Quindi, quanto c’è di vero in The Offer?
Non c’è dubbio che la storia la fa chi la scrive. Il punto di vista di The Offer è interno pertanto è folle aspettarsi una ricostruzione oggettiva dei fatti. I nomi menzionati, le vicende, il coinvolgimento con la mafia sono fatti comprovati, ma la resa sulla scena trasuda quell’eroicità che è propria di un’opera di finzione. The Offer è una storia coinvolgente, ricca della suspense di un thriller e con personaggi strutturati, ma in cui è difficile distinguere tra eventi reali e libertà creative. Non è un documentario. Se non altro, però, abbiamo imparato qualcosa in più sul mestiere del produttore, una figura che, da parte del pubblico, non ottiene mai i dovuti riconoscimenti. Tuttavia il dietro le quinte del film non è il vero protagonista della miniserie, ma è solo un pretesto per raccontare la figura di Al Ruddy. Basta guardare lo screentime dedicato alla realizzazione di The Longest Yard o i fatti personali che risultano superflui a chi si aspettava dei dietro le quinte inediti de Il Padrino. Per apprezzare The Offer, dunque, è necessario tenere a mente tutto ciò e lasciarsi trasportare da una narrazione magnetica, fatta da chi sa come si racconta una grande storia.

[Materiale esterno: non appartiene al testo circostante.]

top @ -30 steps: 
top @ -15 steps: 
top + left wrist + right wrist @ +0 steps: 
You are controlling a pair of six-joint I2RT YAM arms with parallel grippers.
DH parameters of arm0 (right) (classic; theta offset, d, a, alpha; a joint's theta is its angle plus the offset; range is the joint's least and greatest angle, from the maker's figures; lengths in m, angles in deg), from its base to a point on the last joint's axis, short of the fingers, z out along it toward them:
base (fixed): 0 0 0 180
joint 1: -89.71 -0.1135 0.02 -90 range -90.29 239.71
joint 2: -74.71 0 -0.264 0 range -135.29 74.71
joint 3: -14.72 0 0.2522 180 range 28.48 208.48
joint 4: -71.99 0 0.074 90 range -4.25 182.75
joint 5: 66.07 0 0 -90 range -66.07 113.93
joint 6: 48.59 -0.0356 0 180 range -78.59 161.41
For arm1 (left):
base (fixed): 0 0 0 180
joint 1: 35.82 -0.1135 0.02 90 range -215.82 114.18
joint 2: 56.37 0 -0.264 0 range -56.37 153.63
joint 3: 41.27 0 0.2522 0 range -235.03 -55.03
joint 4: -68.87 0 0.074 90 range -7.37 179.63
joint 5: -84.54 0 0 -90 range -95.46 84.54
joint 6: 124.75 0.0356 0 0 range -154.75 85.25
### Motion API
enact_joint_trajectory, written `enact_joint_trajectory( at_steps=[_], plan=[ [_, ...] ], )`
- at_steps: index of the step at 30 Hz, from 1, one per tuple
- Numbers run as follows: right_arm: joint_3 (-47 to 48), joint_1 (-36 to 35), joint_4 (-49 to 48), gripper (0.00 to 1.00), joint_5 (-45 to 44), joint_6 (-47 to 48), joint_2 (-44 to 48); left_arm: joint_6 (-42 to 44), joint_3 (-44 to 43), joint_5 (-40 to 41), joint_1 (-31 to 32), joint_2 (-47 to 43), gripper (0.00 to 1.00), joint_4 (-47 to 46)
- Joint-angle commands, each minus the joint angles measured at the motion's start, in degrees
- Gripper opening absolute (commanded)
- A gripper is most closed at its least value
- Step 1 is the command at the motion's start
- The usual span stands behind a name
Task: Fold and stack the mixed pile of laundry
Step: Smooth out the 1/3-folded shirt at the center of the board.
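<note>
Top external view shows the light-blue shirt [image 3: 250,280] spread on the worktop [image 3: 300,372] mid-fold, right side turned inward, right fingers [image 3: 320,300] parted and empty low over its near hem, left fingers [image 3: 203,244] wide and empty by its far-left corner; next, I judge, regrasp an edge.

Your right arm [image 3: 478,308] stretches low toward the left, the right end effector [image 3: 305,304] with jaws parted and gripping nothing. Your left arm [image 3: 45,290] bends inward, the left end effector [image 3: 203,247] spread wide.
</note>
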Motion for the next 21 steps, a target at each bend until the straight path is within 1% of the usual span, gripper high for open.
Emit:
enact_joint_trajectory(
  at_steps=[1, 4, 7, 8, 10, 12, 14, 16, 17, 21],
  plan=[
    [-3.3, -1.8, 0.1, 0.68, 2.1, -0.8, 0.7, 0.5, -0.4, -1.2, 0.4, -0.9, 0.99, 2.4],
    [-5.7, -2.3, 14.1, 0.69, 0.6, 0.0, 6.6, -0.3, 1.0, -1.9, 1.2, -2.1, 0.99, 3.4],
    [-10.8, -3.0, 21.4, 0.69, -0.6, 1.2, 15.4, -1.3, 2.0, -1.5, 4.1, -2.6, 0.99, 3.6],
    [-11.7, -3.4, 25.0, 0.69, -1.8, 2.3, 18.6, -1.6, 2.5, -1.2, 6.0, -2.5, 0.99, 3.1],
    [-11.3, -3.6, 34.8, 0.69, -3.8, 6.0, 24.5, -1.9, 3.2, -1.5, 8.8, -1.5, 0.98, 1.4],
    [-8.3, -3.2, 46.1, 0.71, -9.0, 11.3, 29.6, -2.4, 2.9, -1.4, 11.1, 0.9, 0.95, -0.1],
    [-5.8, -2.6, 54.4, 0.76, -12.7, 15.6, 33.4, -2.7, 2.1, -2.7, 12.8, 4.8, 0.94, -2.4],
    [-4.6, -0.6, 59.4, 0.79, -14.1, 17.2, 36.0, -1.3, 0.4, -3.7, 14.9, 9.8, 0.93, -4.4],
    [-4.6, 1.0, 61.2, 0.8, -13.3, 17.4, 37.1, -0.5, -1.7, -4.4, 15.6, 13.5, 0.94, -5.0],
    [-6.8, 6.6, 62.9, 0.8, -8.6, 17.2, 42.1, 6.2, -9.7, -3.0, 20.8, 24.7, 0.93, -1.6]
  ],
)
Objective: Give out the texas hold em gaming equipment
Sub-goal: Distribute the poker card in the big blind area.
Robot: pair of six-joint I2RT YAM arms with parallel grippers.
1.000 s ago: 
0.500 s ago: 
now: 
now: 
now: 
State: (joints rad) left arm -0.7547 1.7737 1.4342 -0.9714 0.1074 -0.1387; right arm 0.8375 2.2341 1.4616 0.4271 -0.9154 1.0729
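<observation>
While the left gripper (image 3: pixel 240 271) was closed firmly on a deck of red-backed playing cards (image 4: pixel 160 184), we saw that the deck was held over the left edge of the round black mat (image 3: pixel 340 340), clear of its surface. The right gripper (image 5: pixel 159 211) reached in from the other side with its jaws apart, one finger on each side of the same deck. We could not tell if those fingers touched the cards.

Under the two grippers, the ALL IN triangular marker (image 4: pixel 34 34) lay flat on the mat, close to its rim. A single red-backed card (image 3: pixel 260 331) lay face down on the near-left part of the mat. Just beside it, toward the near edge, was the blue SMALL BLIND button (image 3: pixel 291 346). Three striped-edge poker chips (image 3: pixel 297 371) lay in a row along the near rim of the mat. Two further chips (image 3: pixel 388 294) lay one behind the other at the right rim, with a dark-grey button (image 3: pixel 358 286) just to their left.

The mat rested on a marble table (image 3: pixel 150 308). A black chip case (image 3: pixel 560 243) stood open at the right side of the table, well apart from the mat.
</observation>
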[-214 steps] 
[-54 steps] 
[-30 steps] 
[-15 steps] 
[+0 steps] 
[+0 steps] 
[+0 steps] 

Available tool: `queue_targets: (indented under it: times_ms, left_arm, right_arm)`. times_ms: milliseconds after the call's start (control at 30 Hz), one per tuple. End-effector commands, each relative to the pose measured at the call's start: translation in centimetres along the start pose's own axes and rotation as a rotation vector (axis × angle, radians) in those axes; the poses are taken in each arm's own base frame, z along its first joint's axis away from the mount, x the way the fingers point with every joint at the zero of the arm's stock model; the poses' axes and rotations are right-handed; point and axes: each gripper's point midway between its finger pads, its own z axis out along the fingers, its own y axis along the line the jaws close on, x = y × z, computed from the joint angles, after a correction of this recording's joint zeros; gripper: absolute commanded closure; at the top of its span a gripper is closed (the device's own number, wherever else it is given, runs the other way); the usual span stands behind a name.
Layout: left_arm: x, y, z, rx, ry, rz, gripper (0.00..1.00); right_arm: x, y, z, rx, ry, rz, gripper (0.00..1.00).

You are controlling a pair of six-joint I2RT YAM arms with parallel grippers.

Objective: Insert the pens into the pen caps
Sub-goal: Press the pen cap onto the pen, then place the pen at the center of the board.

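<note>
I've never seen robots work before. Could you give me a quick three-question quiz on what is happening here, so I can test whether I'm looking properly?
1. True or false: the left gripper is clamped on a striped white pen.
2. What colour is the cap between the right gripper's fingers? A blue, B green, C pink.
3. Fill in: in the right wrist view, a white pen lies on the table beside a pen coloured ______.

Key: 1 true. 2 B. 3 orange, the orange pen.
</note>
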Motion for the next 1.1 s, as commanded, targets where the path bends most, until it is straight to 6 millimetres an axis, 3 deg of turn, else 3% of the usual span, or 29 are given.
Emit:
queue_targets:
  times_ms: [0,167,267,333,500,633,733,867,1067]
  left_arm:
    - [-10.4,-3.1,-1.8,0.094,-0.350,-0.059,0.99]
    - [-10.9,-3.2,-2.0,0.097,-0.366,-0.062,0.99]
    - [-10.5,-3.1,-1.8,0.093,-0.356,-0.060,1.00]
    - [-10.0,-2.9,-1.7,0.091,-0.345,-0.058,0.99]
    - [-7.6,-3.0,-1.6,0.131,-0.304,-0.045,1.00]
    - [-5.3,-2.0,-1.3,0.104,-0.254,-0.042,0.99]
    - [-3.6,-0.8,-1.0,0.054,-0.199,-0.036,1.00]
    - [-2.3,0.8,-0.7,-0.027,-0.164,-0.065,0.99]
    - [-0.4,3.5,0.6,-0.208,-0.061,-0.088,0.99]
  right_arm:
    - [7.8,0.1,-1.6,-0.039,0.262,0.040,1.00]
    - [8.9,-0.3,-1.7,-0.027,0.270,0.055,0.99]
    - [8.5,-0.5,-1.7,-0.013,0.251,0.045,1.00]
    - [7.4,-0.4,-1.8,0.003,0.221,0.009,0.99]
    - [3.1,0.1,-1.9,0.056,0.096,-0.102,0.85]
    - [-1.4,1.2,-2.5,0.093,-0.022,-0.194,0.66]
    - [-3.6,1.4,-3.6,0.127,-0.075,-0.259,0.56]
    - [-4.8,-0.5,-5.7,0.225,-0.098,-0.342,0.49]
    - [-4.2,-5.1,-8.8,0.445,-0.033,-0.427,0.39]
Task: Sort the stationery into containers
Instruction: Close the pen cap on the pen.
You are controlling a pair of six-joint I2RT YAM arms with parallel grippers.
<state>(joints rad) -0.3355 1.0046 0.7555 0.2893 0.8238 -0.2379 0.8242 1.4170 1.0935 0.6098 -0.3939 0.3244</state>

Quanto c’è di vero in The Offer? La risposta è semplice: tutto quanto, ma è stato altamente romanzato, ricostruito riempiendo i vuoti e filtrato dal punto di vista di chi ha prodotto Il Padrino. Non c’è dubbio, però, che la realizzazione del film sia stata un’impresa titanica e travagliata e che lo scontro tra i colletti bianchi di Hollywood, i boss della mafia e i geni del cinema abbiano plasmato un capolavoro cinematografico. Non essendo un documentario, il suo fine non è quindi quello di raccontare una cronaca puntuale e oggettiva, ma è quello di ispirare lo spettatore con una storia vibrante. Coinvolgerlo, stimolare la sua capacità di stupirsi ed emozionarsi. E questo The Offer lo fa meravigliosamente bene. Non solo, ma grazie al contributo di Tolkin, The Offer indaga i lati più oscuri di Hollywood, i processi, le intenzioni e i drammi dietro la realizzazione di ogni film. Per citare Matthew Goode: “Forse è successo o forse no. Ma ti è piaciuta la recitazione? Ti è piaciuto l’incredibile lavoro che hanno fatto le persone, come hanno usato i progetti del Padrino e hanno rifatto lo stesso set? Ti è piaciuto come è stato girato?” . Ed ecco che ora vorremmo tanto vedere una miniserie che racconti come è stata realizzata The Offer…
E così, magari, resteremo intrappolati in un magnifico loop di specchi riflessi che ci ricordano la magnificenza di un cult senza tempo che ha fatto la storia del cinema. Un gangaster movie che, come voleva Coppola, non è un film sulla Mafia, ma una metafora della corrosività del capitalismo sfrenato.